Wenn jemand zu bluten beginnt, sei es aufgrund eines Papierschnitts oder einer anderen geringfügigen Verletzung, gerinnen Plasma und Blutplättchen im Blut und verschließen die Öffnung. Der Körper beginnt sofort damit, die verlorenen roten Blutkörperchen und das Hämoglobin durch neue zu ersetzen.
Aber bei schweren Traumata wie Schusswunden, Explosionen oder Quetschverletzungen funktioniert die Gerinnung möglicherweise nicht und der Körper kann Schwierigkeiten haben, die roten Blutkörperchen so schnell zu ersetzen, wie er sie verliert.
Um einen echten künstlichen Blutersatz zu schaffen, der menschlichem Blut sehr ähnlich ist, muss das Produkt laut Doktor sowohl Gerinnungs- als auch Sauerstofffaktoren enthalten.

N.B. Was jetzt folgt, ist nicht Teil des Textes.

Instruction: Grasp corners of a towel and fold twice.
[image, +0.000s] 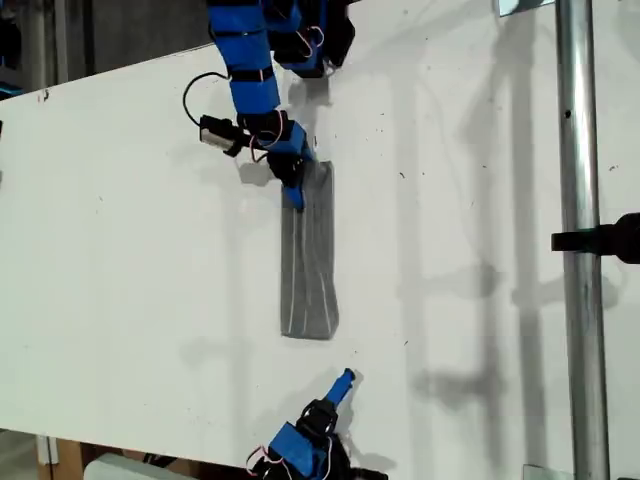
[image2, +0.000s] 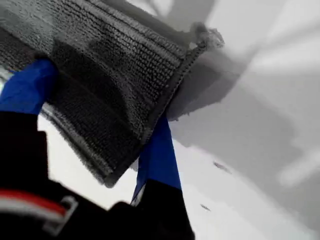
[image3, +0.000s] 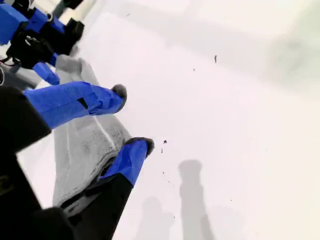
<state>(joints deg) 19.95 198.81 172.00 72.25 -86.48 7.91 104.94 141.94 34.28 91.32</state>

Während Doctor und sein Team an roten Blutkörperchen arbeiten, arbeiten Forscher an anderen Universitäten und Institutionen im ganzen Land an der Entwicklung und Verfeinerung von gefriergetrocknetem Plasma, Blutplättchen und anderen Komponenten, die schließlich kombiniert werden.
„Es ist, als ob wir ein Flugzeug bauen müssten“, sagte Doctor, „und hier gibt es Leute, die einen Motor herstellen, und hier, die einen Flügel herstellen, und hier, die Räder herstellen, aber niemand versucht, alles zusammenzusetzen.“
Bis jetzt.
Das Projekt wird mit 46 Millionen US-Dollar von der Defense Advanced Research Projects Agency (DARPA) des US-Verteidigungsministeriums finanziert. Die Forscher haben einen strengen Zeitrahmen von fünf Jahren eingehalten, um etwas zu schaffen, das nicht nur funktioniert, sondern auch schnell hergestellt werden kann.
Das Labor in Baltimore besteht aus einem Labyrinth verschiedener Räume, von denen jeder für einen anderen Schritt bei der Herstellung gefriergetrockneter roter Blutkörperchen vorgesehen ist.
Zunächst müssen Wissenschaftler die Substanz für die Zellmembran herstellen, die sie aus menschlichen Fetten und Zellen herstellen.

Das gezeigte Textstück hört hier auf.